● REQUIRED WORK
Write out, without any change, the lines in the material below that run from the line with "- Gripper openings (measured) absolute" through the line with "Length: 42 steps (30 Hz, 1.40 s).", both included.

(INFORMATION PROVIDED begins)

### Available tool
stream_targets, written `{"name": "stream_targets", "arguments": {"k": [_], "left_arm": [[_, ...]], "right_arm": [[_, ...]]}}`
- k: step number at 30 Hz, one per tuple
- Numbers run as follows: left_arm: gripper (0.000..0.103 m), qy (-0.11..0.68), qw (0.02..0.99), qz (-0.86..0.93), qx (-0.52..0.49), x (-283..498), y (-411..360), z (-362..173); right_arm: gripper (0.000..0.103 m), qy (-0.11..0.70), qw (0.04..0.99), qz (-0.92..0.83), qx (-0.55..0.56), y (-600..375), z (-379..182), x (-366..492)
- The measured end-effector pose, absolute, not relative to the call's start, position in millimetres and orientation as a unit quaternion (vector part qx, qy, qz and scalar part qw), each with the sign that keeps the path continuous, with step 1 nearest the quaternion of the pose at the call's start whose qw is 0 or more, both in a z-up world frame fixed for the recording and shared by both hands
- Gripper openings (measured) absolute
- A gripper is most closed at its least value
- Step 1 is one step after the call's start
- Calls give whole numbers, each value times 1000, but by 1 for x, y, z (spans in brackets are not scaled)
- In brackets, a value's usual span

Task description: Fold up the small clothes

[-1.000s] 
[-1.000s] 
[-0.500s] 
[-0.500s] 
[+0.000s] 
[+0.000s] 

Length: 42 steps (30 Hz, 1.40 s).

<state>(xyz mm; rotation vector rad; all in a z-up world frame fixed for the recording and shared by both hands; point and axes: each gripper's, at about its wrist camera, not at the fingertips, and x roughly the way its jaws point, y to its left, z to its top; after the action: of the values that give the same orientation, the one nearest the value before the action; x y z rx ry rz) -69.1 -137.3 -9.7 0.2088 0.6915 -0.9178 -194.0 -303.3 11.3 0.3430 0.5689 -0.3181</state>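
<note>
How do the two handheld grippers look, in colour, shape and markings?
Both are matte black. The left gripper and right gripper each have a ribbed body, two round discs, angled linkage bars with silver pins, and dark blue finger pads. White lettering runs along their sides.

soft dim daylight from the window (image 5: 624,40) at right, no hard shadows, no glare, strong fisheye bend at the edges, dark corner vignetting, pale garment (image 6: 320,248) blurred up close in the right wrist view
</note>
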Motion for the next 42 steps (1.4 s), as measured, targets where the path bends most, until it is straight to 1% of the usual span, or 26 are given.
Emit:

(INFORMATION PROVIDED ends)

● OUTPUT OF THE EXERCISE
- Gripper openings (measured) absolute
- A gripper is most closed at its least value
- Step 1 is one step after the call's start
- Calls give whole numbers, each value times 1000, but by 1 for x, y, z (spans in brackets are not scaled)
- In brackets, a value's usual span

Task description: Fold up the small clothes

[-1.000s] 
[-1.000s] 
[-0.500s] 
[-0.500s] 
[+0.000s] 
[+0.000s] 

Length: 42 steps (30 Hz, 1.40 s).

With that, the output is complete.